* [WHAT YOU SHOULD DO]: Apart from the images, output the data below exactly.

* [DATASET EXTRACT]:
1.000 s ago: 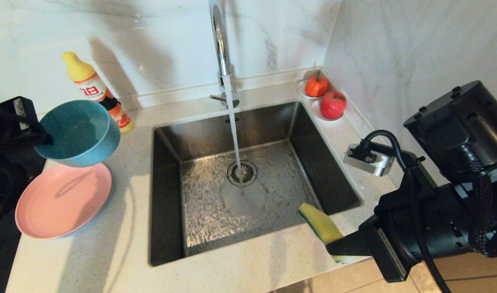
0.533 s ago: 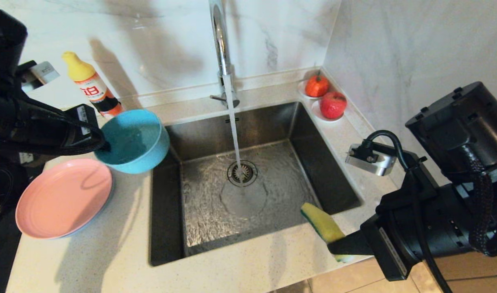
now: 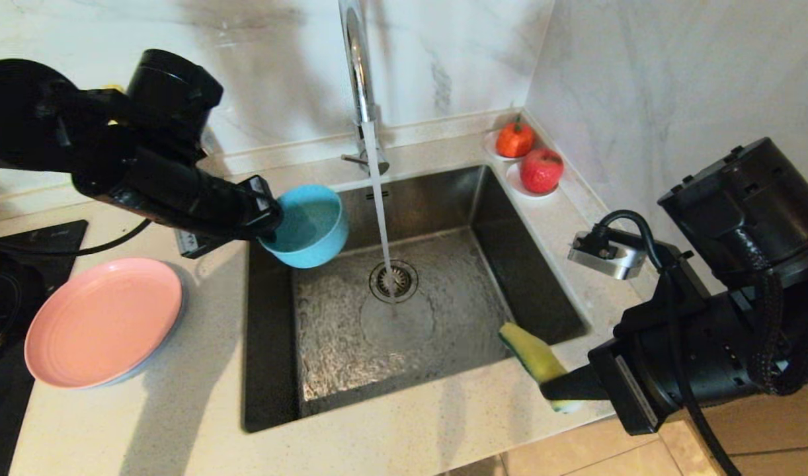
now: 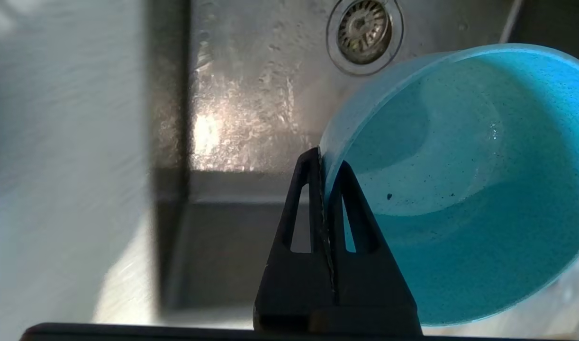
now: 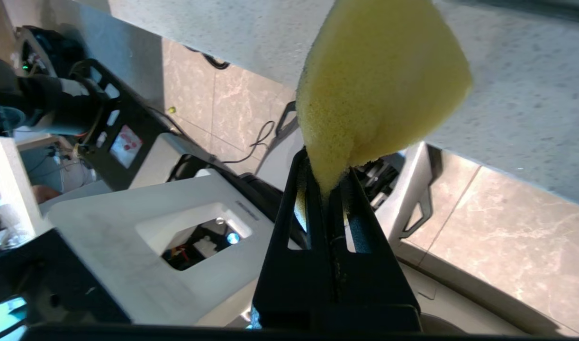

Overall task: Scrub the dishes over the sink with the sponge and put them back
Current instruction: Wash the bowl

* [WRITTEN REPLY]:
1.000 s ago: 
0.533 s ago: 
now: 
now: 
now: 

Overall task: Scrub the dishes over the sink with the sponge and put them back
Current instruction: Wash the bowl

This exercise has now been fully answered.